DE1173683B - Acoustic filter for fan ducts - Google Patents

Description

Acoustic filter for fan ducts The invention relates to an acoustic filter for air ducts, consisting of a body which fills the duct and has a sinusoidal passage running through it. This is one of the commonly used devices for attenuating noise. The table shows the noise reduction caused by this lining. Frequency attenuation in Phon per 0.305 m line Hertz 0.3 - 0.3 m line 0.61 - 0.61 m line 125 0.5 (0.3 250 1.5 0.8 500 2.5 I 1.5 1000 3.0 2.0 2000 3.0 2.0 The minimum attenuation generally required is 20 to 30 phon, and there are cases. in which 50 to 60 phon attenuation are required. So it is easy to see that very long pieces of lined pipes are necessary to obtain the required sound insulation. This is quite costly. In addition, local conditions cannot allow longer pipe lengths. An example of this is the transmission of noise through ventilation ducts between neighboring offices. It is an object of the invention to provide an acoustic filter which allows air to flow freely through the duct but gives a noise reduction of 20 to 60 phon over a total length of 0.61 to 3.05 m, a large part this damping takes place in the low frequency range (50 to 500 Hz).

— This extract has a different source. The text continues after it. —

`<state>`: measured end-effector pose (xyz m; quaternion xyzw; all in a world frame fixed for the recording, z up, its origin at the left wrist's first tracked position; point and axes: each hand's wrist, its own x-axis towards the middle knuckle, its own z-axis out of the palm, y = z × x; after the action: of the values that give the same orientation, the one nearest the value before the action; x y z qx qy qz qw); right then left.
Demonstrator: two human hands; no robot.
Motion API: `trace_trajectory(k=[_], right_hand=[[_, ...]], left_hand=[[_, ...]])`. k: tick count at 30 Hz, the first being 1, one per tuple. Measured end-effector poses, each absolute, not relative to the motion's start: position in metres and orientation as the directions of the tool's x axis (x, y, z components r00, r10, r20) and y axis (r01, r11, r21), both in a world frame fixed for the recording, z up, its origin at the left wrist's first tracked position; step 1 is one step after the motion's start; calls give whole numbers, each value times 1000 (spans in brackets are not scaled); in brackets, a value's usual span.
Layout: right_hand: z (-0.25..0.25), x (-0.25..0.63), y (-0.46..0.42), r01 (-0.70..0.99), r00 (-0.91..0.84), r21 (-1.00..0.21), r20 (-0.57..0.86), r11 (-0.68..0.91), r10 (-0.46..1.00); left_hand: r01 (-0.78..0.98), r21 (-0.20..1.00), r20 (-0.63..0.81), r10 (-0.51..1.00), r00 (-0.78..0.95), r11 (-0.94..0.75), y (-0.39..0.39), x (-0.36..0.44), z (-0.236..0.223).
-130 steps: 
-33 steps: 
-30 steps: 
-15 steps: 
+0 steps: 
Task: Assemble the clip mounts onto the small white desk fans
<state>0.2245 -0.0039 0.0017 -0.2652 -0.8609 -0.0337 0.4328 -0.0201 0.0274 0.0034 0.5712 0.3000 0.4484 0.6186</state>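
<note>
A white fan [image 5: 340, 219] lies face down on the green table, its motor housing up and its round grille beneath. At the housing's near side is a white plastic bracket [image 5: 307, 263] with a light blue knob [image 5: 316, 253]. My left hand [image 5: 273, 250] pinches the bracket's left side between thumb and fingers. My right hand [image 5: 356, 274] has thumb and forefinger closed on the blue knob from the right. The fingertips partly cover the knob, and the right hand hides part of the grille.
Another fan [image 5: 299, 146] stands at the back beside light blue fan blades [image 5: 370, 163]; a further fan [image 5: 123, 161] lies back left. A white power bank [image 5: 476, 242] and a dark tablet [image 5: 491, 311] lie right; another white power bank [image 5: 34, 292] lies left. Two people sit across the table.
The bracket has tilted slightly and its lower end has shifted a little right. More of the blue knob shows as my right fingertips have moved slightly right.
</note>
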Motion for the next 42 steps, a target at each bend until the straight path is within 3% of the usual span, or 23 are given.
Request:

According to the invention, the body of the sinusoidal passage consists of open-cell cell glass or a similar open-cell material in which elongated Resonance chambers of different damping are cut.

A filter body with a sinusoidal passage is already known, in which the filter body with glass wool, felt or the like is filled, but result these fillings do not have the desired damping because there are no resonance spaces in them Reach into the filter body and direct the sound into a labyrinth of cells to lead.

Furthermore, a sound absorbing body is known which, although it also has resonance cavities has, but not with a labyrinth of sound-absorbing cells are connected.

In contrast to these bodies, one obtains with the help of the acoustic Filters according to the invention surprisingly good attenuation per unit length of the Resonance spaces. You can also achieve it with relatively little effort in terms of material and cost, a free flow of air through ducts, in which a noise reduction of 20 to 60 phon over a length of about 0.6 to 3.05 m is achieved.

A significant part of the damping takes place in the low frequency range, i.e. in the range from 50 to 500 Hertz.

The drawing shows an exemplary embodiment of the subject matter of the invention shown. In the drawing, F i g. 1 is a schematic section through a Fan duct with an acoustic filter inserted into the air line, FIG. Figure 2 is the plan of a block of open-cell cell glass running along a sine line is cut into two bodies, FIG. 3 shows a diagrammatic representation of the acoustic Filter in which the cover plate has broken away, and FIG. 4 a horizontal one Longitudinal section along line IV-IV in F i g. 3.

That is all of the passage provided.